CFTC Issues Advisory about Fraudulent Crypto Retirement Accounts

The U.S. Commodity Futures Trading Commission (CFTC) has warned investors to be cautious of any digital currency retirement accounts that claim to be “IRS approved” or “IRA approved”.

In a customer advisory issued on February 2, the CFTC referred to self-directed Individual Retirement Accounts (IRAs) in particular, explaining that these are held by trustees or custodians who may permit investments in a wide variety of assets (such as cryptocurrencies or gold), but who generally do not investigate the legitimacy of the investment or the team behind it.

“Tax payers tend to focus on retirement savings more at tax time in order to increase deductions or maximize savings. As a result, some businesses may attempt to lure customers into buying highly volatile cryptocurrencies using false claims or by painting virtual currencies as less risky because they can be used for retirement saving.”

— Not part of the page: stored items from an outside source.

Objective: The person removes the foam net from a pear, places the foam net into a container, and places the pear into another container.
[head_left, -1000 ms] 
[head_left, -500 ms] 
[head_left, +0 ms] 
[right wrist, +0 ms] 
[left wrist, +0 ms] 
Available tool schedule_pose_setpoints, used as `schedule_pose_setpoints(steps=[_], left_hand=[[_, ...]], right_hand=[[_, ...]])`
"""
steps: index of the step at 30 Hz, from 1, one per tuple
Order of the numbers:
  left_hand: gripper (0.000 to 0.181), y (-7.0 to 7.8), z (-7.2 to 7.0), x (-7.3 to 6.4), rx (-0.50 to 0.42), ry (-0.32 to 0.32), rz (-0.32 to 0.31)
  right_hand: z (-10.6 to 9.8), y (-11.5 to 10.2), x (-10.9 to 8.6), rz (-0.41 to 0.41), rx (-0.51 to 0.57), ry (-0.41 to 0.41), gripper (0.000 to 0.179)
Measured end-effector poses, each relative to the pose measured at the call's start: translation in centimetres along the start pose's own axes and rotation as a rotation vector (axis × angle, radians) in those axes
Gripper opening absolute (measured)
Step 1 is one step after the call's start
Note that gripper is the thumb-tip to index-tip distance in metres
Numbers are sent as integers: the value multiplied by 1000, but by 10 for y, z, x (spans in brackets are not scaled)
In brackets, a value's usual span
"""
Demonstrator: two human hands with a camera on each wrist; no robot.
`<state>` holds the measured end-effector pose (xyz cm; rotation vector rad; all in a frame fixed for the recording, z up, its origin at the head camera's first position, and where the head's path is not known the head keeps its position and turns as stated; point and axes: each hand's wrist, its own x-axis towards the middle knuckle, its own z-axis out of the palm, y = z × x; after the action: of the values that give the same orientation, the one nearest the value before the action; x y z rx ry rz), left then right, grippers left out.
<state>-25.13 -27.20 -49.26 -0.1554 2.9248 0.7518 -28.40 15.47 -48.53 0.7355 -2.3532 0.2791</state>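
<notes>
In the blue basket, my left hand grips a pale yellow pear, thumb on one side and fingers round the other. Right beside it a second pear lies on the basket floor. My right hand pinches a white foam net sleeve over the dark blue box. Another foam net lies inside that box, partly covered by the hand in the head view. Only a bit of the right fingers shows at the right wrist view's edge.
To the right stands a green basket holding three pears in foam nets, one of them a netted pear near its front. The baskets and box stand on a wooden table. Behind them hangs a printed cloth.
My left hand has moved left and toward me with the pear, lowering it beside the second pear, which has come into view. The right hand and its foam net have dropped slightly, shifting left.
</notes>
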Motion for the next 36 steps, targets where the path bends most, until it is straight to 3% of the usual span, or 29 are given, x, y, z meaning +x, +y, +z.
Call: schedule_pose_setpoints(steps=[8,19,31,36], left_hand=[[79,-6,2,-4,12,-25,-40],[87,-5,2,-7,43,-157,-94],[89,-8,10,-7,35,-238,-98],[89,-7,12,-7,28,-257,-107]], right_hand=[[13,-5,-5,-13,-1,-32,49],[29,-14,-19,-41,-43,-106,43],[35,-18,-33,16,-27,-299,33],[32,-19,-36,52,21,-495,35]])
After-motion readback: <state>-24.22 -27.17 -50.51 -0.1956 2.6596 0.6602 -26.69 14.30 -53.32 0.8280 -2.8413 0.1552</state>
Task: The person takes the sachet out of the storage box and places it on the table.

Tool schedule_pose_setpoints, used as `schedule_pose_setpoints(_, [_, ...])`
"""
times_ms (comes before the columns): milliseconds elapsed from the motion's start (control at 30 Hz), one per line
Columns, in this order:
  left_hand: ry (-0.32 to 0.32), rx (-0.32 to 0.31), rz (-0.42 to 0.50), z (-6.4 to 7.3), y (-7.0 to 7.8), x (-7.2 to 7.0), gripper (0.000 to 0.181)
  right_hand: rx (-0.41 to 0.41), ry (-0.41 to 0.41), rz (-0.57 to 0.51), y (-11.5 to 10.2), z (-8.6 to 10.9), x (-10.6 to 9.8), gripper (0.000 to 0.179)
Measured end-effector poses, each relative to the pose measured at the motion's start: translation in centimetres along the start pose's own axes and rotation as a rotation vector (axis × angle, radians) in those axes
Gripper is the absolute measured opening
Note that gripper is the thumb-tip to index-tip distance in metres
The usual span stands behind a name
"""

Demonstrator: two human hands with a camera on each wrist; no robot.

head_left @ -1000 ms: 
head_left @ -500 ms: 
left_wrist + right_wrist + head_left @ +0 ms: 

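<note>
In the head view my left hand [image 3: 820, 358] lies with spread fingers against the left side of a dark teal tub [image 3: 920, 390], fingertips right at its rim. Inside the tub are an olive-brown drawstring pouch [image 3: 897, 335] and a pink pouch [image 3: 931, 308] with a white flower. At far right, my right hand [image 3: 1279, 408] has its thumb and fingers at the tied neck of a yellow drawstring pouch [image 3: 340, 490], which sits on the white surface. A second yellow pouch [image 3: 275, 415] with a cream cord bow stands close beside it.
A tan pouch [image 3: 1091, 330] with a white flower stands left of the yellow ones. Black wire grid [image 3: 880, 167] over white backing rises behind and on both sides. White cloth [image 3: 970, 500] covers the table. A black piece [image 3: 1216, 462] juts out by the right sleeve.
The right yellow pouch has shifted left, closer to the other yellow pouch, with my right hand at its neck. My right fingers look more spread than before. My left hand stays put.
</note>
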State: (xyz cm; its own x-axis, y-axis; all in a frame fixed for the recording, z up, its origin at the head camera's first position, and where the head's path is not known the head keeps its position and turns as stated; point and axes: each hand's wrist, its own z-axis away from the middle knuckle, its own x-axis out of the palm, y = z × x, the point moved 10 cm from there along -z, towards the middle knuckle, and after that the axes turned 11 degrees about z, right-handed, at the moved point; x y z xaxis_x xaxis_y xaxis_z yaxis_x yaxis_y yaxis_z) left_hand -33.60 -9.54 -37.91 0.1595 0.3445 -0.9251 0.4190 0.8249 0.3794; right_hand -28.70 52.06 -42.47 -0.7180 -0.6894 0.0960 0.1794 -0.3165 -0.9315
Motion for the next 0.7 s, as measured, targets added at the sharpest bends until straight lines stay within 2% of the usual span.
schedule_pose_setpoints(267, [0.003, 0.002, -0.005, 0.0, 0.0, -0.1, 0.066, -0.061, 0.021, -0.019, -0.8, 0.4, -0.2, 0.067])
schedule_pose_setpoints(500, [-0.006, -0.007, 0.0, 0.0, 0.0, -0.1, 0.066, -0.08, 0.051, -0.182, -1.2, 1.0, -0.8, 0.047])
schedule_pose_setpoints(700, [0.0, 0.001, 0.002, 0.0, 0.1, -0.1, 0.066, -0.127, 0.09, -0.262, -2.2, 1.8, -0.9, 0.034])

The CFTC clarified that federal agencies – including the CFTC itself and the IRS – do not “approve or review investments for IRAs”, nor do they endorse any type of investment, offer advice on investments, or issue statements which suggest that any investments in an IRA are approved, regulated, or protected by them.

The advisory also added that the crypto market had been particularly volatile of late, and investors will not be protected from these wild price fluctuations simply because the cryptocurrencies are held in an IRA. It outlined a variety of risks associated with digital currencies, such as the unregulated nature of the market, the risk of hacks, and the difficulty of retrieving lost or stolen digital assets.

In related news, CFTC chairman J. Christopher Giancarlo and Securities and Exchange Commission chief Jay Clayton are set to testify on cryptocurrencies at a U.S. Senate hearing – entitled “Virtual Currencies: The Oversight Role of the U.S. Securities and Exchange Commission and the U.S. Commodity Futures Trading Commission” – later today.